Tears for fears: The Crying Game review (1992)

From the archives: ‘A tantalising and unconventional contemporary thriller which turns unexpectedly romantic’


Academy Award-winning Irish director and screenwriter Neil Jordan has donated his personal archive to the National Library of Ireland.

Among the items in the collection are personal correspondence, drafts of film scripts, story boards, production files, notes and photographs.

Below, we take a look back at the review of Jordan’s 1992 film The Crying Game. The piece was written by Michael Dwyer and first appeared in the paper on Friday, October 30th, 1992.

Appearances truly are deceptive and there are many unpredictable twists along the way in The Crying Game, the seventh and best feature film to date from Neil Jordan. A tantalising and unconventional contemporary thriller which turns unexpectedly romantic and is laced with dry, ironic humour, it makes for a heady concoction that is richly inventive and brilliantly sustained. And the performances of the four leading players are the strongest elicited by Jordan since he made Mona Lisa seven years ago.

READ MORE

Taking its title from Dave Berry's melancholy sixties pop song, The Crying Game reunites Jordan with Stephen Rea, who starred in the director's first two films, Angel and The Company of Wolves. Rea gives the most vivid and sensitive performance of his film career as Fergus, a Provisional IRA volunteer with "a killer smile and a baby face" — so he is told by Jody (Forest Whitaker), the black British soldier he is guarding as a captive in South Armagh.

The film opens at a carnival where the off-duty Jody is seduced and set up by the single-minded Provo, Jude (Miranda Richardson), and taken to a remote area where he is held hostage in a glasshouse. Fergus surprises himself by befriending his loquacious captive who talks about race (Northern Ireland is the only place in the world where he has been called “n****r” to his face, he says), his passion for cricket, and his relationship with Dil (Jaye Davidson, who resembles Mona Lisa star Cathy Tyson), the London beautician he loves. “If they kill me, and they will as sure as night follows day,” he tells Fergus, “I want you to find her out and tell her I was thinking of her”.

When Jody meets his fate it is not as he or we expected it, and there are many more surprises in store for Fergus, and for the audience — and one particularly startling revelation literally has to be witnessed on screen to be believed and ought not to be given away here.
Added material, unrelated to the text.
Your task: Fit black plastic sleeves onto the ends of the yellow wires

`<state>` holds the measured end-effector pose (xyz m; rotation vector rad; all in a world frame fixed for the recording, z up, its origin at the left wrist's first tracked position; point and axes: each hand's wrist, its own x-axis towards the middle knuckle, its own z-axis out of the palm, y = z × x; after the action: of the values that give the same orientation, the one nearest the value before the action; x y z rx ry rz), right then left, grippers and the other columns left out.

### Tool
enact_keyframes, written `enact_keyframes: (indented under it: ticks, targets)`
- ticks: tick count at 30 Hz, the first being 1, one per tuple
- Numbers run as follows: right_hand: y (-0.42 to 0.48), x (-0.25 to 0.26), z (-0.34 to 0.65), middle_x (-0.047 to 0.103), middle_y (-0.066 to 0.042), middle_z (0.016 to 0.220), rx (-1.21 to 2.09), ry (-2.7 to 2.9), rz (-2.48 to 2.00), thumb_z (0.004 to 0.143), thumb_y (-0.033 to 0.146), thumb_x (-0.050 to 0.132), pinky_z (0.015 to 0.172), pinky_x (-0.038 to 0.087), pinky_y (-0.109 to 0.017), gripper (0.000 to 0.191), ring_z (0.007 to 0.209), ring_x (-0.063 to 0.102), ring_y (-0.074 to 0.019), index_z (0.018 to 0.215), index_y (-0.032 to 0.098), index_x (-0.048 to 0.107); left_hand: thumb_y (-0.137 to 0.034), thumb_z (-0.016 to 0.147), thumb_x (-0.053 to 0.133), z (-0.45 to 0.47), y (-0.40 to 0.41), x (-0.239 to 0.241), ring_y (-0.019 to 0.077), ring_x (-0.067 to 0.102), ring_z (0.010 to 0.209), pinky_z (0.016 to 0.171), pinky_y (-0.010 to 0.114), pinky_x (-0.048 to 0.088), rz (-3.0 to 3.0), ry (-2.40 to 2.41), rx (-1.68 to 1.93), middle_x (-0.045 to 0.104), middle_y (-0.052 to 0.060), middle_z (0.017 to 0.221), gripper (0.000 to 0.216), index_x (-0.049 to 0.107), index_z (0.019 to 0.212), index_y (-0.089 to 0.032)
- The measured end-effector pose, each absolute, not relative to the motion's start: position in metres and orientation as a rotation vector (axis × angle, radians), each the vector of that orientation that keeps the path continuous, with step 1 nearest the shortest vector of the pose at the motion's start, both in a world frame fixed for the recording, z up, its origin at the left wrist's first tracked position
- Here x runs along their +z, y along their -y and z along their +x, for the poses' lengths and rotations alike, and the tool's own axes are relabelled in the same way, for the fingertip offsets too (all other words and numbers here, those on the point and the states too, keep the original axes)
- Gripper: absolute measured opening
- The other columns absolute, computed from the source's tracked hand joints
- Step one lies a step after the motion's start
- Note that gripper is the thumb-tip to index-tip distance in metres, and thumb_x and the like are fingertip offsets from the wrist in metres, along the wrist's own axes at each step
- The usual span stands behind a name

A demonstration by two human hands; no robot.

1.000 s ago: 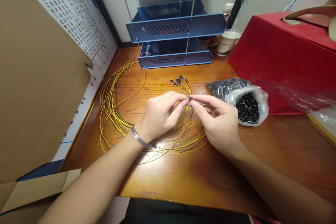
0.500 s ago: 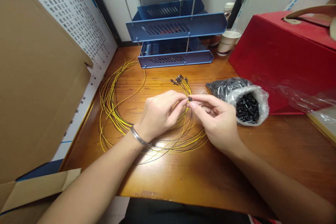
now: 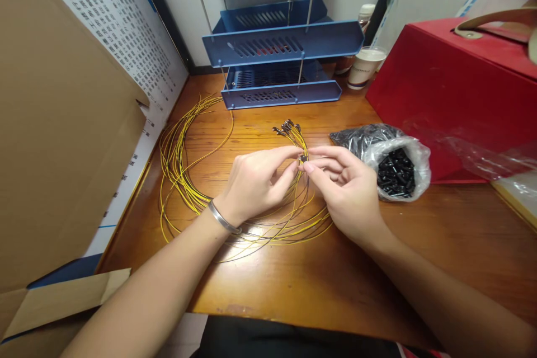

Gradually, Fergus es.forced to face up to a complex multiple dilemma while Jordan turns on the tension, sexual and dramatic.

The film tellingly uses the story of the scorpion who asks a frog to carry it on its back across a river, promising not to sting the frog; halfway across the river, the scorpion stings the frog and as they both sink, the frog asks why the scorpion broke his promise. “Because it’s in my nature,” the scorpion replies. Time and again throughout The Crying Game, Neil Jordan confronts elements with in the nature of the principal characters he has created and he keenly observes how they respond to questions of loyalty, politics, love, desire and destiny.

This bold, provocative picture has been conceived with a compelling dramatic unity and executed with firm narrative assurance and power. Jordan tops it all off with a very witty use of Stand By Your Man performed by Lyle Lovett as the closing credits start to roll.